The Los Angeles Times ran a story about recent work from Trinity College sociologist Barry A. Kosmin (the study’s principal investigator) that suggests that Americans are turning away from many denominations with greater frequency. Moreover, Kosmin finds that the percentage of people who do not identify themselves as having a particular religious affiliation has almost doubled since 1990 – to 15%.
The LA Times writes:
Mainline Christian denominations, once bulwarks of the religious landscape, have suffered most from the drift. Methodists, Lutherans and Episcopalians are among the denominations that have seen their ranks decline. Although 86% of Americans identified as Christians in 1990, just 76% said the same last year, the result of onetime adherents rejecting organized religion, the survey concluded. The broad falloff has occurred as some groups, including Catholics, have seen their overall numbers rise. But despite growing by 11 million new members since 1990, Catholics now account for a smaller percentage of the U.S. population than they did then — 25% compared with 26%.
Kosmin’s commentary:
The survey’s principal investigator, sociologist Barry A. Kosmin of Trinity College in Connecticut, described the overall trend as an erosion of the “religious middle ground.” He said many people appeared to be rebuffing denominations altogether or favoring more conservative evangelical groups that have boosted their relatively small memberships by offering emotional and personalized religious experiences.
Kosmin said the changing religious outlook also reflected an increasingly diverse and complex culture that emphasized greater tolerance for diversity while eschewing respect for authority.He pointed to one sign of religious detachment — the fact that 27% of Americans do not expect to have a religious funeral.
“Even the people in the pews are more rebellious than they used to be,” said Kosmin, founding director of the Institute for the Study of Secularism in Society and Culture. “Those you would call ‘the religious’ don’t look like what their grandparents did in terms of their worship style, their ritual behaviors.”
Comments 2
Cbanman — March 17, 2009
My question is what religions are loosing members and what ones are gaining members. Is this just Christianity or what? I would think that as history has shown us that when the economy is bad more people turn to religion when they have nothing else to turn to. This happened during the depression in the 1930s. I can understand that more people are not turning to religion now though becaause of the environment that we live in is so different from when it was the 30s.
Penny Edgell — April 9, 2009
This study is important, but the decline they mention was confined almost entirely to the 1990s (in 1990 7% of Americans claimed "no religion" on their survey and in 2001 it was 14%). Hout and Fisher's 2002 ASR article shows pretty decisively that about half of the "nones" pray regularly, consider themselves spiritual, and sometimes engage in religious rituals. This 7-8% of Americans say they have "no religion" because religious identity has been politicized in ways they don't like, and they are opting out of that politicization.
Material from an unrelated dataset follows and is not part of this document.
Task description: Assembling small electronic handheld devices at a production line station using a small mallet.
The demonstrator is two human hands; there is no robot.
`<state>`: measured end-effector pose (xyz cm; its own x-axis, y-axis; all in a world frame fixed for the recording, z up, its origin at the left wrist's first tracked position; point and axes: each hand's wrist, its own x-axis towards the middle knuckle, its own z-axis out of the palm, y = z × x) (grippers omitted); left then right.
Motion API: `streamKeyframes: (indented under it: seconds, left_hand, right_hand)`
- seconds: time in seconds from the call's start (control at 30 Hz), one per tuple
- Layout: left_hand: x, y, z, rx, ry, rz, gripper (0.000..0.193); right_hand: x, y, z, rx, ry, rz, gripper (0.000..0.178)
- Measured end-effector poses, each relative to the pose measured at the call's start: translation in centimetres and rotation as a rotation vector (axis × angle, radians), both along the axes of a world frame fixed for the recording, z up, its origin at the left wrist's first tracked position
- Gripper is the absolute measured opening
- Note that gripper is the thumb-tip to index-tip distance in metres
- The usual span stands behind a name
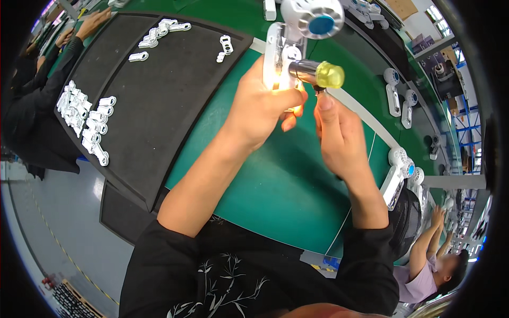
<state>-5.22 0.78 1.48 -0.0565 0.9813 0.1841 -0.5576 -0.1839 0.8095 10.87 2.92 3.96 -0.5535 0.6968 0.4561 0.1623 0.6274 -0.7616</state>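
My left hand [257,103] is wrapped around the body of a white device [273,50] that looks like a handheld fan, with a round slotted head and a blue centre disc. It is held up over the green tabletop [265,175]. My right hand [342,135] is closed on the handle of a small mallet [330,74] with a metal head and a yellow translucent face. The mallet's head lies against or just in front of the device's lower body; I cannot tell if they touch. A bright glow shows around my left fingertips.
On the left, a black foam mat [154,100] carries clusters of small white parts [74,106]. Similar white devices [392,90] lie along the right, with more beside a dark bag-like object [405,217]. Another person's hand [95,22] reaches in at upper left; a person [429,270] sits at lower right.
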Motion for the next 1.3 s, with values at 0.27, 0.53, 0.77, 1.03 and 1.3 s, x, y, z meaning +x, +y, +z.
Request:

I think the best interpretation of this study in combination with other trends in American religion, is to say that people are increasingly distant from, and critical of, mainstream religious institutions. We see this is poll data (Gallup, Pew) that shows for the first time in a long time, more Americans think religious leaders should 'stay out of politics' than welcome this involvement. And we see it in the very large and growing numbers of people who identify as "spiritual and religious" and, even more, in the 20% or so who identify as "spiritual and not religious."
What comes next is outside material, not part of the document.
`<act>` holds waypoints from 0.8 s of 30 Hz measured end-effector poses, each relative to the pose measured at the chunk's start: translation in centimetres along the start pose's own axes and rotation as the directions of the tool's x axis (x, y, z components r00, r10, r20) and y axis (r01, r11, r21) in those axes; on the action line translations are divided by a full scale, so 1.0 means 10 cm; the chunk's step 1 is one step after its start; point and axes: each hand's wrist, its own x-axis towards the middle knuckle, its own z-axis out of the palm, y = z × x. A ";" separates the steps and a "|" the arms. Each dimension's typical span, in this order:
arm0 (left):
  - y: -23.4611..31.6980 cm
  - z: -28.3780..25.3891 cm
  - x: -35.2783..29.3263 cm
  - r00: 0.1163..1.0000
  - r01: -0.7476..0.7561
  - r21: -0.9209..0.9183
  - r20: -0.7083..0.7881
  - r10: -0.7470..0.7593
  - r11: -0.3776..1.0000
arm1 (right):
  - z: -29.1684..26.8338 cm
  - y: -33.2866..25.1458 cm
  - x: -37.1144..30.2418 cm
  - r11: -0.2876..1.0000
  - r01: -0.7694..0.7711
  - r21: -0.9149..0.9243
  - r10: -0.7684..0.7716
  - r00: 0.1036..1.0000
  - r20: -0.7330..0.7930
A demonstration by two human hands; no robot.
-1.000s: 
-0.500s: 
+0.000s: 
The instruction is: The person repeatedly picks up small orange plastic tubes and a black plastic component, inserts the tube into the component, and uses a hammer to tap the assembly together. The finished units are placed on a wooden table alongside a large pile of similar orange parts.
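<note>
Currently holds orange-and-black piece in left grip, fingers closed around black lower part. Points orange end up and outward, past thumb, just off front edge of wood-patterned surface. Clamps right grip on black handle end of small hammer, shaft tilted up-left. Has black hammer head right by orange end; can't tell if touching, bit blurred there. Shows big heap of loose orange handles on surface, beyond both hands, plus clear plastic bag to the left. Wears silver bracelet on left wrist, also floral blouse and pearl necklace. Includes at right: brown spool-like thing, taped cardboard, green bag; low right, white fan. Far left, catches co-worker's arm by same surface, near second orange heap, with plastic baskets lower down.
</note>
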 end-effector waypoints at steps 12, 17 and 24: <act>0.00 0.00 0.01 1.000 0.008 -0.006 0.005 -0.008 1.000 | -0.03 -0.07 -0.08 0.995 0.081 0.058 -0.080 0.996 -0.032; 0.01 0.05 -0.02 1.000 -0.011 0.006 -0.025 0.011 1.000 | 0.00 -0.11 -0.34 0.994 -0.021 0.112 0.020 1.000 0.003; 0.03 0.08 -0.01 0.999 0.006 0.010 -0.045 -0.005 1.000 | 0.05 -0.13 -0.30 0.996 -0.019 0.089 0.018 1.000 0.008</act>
The ARIS data takes a neo-Weberian substantive approach to religion that conflates the decline of mainstream religious institutions with the decline of religion per se. And there is some decline, no question about it. But there's also a lot of reconfiguration and a strong sense that mainstream religious institutions are a poor fit for the religious, spiritual, and social lives of Americans -- especially Americans under 45.